Why is alt text important?
Millions of people are visually impaired, and many use screen readers to consume online content—these work by converting on-screen content, including images, to audio.
Images without alt text cause problems for screen readers because there’s no way to communicate the image’s content to the user. Usually, they skip over these images, or worse, read out long and unhelpful image filenames.
Google looks at the words on a page to understand what it’s about.
For example, if the page mentions poodles, labradors, and retrievers, Google knows it’s about dog breeds.
How does this relate to images?
Because sometimes, context is ‘locked away’ in images that Google can’t read.
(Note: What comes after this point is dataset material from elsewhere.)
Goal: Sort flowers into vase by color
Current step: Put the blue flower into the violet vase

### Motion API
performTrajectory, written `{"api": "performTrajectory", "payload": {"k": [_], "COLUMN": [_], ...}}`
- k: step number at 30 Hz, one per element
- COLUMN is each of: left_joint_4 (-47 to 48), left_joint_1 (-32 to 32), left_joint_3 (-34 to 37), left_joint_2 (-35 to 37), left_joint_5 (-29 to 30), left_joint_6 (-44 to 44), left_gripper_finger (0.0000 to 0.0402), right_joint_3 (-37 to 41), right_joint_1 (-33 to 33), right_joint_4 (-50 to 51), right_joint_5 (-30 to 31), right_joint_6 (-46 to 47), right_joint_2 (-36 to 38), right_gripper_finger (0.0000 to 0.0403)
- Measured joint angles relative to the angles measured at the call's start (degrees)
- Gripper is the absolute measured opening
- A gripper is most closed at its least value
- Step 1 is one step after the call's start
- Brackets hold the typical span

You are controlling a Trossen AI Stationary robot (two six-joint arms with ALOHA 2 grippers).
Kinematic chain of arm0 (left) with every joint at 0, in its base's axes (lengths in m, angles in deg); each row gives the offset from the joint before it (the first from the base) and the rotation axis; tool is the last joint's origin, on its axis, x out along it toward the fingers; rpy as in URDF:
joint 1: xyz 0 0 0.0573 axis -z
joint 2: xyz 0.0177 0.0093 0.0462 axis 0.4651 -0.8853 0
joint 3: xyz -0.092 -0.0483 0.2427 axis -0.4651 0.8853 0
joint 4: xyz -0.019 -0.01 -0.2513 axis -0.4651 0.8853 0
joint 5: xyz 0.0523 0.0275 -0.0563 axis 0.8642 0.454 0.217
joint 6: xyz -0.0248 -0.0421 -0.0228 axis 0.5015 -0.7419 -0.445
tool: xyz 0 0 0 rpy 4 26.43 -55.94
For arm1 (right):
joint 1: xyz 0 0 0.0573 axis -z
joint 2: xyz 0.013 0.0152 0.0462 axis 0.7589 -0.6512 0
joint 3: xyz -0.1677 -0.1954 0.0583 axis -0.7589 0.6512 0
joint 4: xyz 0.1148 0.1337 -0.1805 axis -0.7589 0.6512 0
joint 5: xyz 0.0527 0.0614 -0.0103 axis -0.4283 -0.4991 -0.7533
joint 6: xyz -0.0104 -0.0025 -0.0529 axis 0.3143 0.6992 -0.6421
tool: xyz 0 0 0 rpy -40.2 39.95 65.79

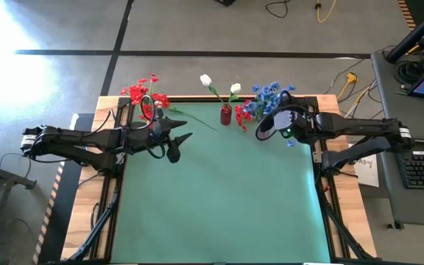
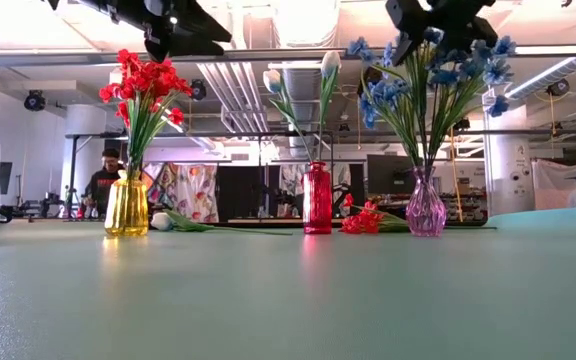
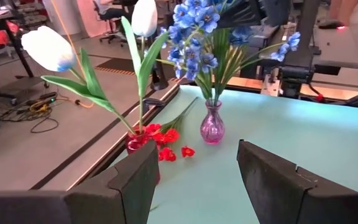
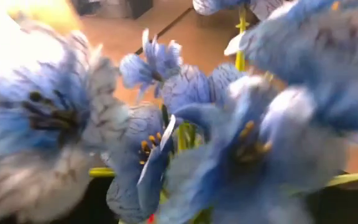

While Google can almost certainly tell that these are images of dogs without alt text, the specific breed may be less obvious—and that’s where alt text comes in.
Google Images is the world’s second-largest search engine. It’s responsible for 20.45% of all online searches, putting it ahead of YouTube, Bing, and other search engines combined.
This means there’s an opportunity to drive traffic from Google Images.
Just look at the number of clicks we’ve had to the Ahrefs Blog from Google Images in the past three months.
Anchor text refers to the clickable words that link one webpage to another. Google uses it to understand more about the web page and what it’s about.
But not all links are text; some are images.
If you decide to use an image as a link, filling out its alt text helps Google understand more about the page you’re linking to. Imagine that you’re writing anchor text for a text link.
Alt-text isn’t rocket science.
Follow these five best practices, and you should be good.
- Be concise. Lengthy alt text is annoying for those using screen readers. Use as few words as possible. (Use the longdesc attribute if a long description is necessary.)
- Be accurate. Focus on describing the image.
- Avoid keyword stuffing. This is not a place to shoehorn keywords.
- Avoid stating that it’s an image. There’s no need to include “Image of…” or “Picture of…” in descriptions. Both Google and screen readers can work that out for themselves.
- Avoid redundancy. Don’t repeat information that already exists within the context of the image. For example, if you have a photo of Steve Jobs and the text directly below the image reads “Steve Jobs,” there’s no need to add this description to the alt tag. Google should understand that the caption is effectively the alt text.
It would help if you also remembered to add alt text to form buttons. Otherwise, screen readers might pass over them, and some visitors won’t be able to interact with your website.